▶ [Work instructions] Within the data below, count the lines that include "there" and give only the count.
%%
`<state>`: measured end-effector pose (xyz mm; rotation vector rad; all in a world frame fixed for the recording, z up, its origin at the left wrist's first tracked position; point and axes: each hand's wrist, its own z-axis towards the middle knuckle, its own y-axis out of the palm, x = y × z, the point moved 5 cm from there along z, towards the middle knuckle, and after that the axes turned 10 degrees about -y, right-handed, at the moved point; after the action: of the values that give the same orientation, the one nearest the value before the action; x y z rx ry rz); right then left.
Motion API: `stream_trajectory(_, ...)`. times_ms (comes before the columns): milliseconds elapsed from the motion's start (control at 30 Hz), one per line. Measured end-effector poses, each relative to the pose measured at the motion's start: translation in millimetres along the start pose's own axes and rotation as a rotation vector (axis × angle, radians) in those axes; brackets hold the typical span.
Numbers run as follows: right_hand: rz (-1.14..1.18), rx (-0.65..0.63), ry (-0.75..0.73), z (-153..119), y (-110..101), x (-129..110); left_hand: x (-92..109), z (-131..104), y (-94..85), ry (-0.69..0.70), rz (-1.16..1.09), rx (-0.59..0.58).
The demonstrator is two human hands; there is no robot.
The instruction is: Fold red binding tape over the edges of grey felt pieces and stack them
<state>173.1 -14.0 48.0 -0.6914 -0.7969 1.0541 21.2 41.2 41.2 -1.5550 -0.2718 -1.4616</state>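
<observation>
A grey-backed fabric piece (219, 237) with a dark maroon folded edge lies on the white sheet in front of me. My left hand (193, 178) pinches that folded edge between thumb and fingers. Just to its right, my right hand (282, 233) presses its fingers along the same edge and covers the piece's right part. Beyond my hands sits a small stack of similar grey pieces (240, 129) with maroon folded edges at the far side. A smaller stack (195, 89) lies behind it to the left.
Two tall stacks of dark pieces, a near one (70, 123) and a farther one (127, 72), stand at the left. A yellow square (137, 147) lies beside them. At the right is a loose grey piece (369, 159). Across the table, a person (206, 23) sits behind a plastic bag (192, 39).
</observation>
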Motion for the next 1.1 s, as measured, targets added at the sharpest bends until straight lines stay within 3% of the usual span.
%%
▶ [Result of the exercise] 2